Adaptive multi-granularity sparse subspace clustering

Abstract

Sparse subspace clustering (SSC) focuses on revealing data distribution from algebraic perspectives and has been widely applied to high-dimensional data. The key to SSC is to learn the sparsest representation and derive an adjacency graph. Theoretically, the adjacency matrix with proper block diagonal structure leads to a desired clustering result. Various generalizations have been made through imposing Laplacian regularization or locally linear embedding to describe the manifold structure based on the nearest neighborhoods of samples. However, a single set of nearest neighborhoods cannot effectively characterize local information.
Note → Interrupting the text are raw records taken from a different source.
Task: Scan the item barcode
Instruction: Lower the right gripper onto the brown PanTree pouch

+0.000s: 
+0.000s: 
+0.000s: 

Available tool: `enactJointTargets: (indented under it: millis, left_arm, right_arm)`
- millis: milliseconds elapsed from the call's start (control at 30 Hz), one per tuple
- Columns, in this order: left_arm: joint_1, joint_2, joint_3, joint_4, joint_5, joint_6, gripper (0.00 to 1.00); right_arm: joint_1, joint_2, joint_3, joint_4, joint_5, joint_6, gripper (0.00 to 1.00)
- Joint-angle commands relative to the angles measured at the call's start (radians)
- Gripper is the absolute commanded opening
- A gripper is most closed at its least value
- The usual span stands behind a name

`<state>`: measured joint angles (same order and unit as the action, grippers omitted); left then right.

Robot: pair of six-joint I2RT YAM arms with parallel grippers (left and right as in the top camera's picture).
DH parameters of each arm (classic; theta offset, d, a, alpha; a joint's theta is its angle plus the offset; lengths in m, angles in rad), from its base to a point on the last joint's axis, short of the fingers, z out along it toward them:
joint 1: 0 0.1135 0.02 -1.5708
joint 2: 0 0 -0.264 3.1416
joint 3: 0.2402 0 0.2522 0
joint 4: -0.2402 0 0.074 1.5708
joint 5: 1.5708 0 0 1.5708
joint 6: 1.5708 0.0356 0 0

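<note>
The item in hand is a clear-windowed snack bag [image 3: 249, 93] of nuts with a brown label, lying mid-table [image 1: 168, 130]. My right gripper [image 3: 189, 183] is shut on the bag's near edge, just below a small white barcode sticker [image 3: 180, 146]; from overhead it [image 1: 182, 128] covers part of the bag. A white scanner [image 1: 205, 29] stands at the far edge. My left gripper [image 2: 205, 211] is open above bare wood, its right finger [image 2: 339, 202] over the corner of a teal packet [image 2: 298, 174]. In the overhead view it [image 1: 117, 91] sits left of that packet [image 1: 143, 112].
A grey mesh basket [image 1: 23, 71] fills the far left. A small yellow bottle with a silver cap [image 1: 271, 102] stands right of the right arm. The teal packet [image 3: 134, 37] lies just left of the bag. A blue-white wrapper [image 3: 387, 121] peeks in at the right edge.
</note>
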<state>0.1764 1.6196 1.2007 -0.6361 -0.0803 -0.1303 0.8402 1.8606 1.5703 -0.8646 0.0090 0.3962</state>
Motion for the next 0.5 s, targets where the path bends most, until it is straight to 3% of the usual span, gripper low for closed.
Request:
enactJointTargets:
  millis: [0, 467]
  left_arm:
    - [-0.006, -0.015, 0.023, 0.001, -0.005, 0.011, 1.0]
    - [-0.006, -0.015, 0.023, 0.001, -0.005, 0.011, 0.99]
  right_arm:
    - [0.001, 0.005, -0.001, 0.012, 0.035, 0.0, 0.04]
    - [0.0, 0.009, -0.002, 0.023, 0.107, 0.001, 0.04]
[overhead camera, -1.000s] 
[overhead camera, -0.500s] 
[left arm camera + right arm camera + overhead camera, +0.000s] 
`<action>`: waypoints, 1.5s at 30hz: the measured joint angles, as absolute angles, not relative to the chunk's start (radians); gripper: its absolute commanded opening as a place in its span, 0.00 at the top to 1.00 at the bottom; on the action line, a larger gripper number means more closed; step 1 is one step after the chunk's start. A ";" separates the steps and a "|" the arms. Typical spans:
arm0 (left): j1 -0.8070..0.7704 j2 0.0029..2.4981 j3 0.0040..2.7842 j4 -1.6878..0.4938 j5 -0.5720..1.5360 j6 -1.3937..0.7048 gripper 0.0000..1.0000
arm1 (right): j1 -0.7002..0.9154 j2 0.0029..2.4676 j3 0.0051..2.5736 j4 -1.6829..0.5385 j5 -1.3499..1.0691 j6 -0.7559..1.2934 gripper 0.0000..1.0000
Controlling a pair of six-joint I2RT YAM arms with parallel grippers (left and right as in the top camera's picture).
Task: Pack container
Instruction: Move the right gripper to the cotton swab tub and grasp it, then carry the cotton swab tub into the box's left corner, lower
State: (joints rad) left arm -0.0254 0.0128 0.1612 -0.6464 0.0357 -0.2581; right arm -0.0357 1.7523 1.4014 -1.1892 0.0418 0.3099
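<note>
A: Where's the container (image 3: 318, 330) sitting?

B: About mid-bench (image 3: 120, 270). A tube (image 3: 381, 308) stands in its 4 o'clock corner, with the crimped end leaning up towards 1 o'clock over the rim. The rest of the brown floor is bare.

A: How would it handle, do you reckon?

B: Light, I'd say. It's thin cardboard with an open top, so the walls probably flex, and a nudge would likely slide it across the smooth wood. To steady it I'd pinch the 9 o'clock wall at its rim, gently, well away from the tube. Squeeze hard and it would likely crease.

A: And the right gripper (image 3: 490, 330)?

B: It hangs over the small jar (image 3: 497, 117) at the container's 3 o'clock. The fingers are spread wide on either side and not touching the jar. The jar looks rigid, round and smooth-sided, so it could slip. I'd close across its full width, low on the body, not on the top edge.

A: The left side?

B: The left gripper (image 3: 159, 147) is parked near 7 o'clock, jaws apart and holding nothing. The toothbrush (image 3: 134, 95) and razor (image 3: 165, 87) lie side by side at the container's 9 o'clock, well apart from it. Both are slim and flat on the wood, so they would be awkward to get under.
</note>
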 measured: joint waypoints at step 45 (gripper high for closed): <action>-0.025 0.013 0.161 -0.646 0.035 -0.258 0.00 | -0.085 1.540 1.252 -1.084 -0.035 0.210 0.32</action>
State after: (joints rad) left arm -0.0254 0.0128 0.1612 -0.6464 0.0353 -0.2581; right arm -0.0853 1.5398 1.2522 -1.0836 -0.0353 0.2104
From the perspective of granular computing, the notion of scored nearest neighborhoods is introduced to develop multi-granularity neighborhoods of samples. The multi-granularity representation of samples is integrated with SSC to collaboratively learn the sparse representation, and an adaptive multi-granularity sparse subspace clustering model (AMGSSC) is proposed. The learned adjacency matrix has a consistent block diagonal structure at all granularity levels. Furthermore, the locally linear relationship between samples is embedded in AMGSSC, and an enhanced AMGLSSC is developed to eliminate the over-sparsity of the learned adjacency graph. Experimental results show the superior performance of both models on several clustering criteria compared with state-of-the-art subspace clustering methods.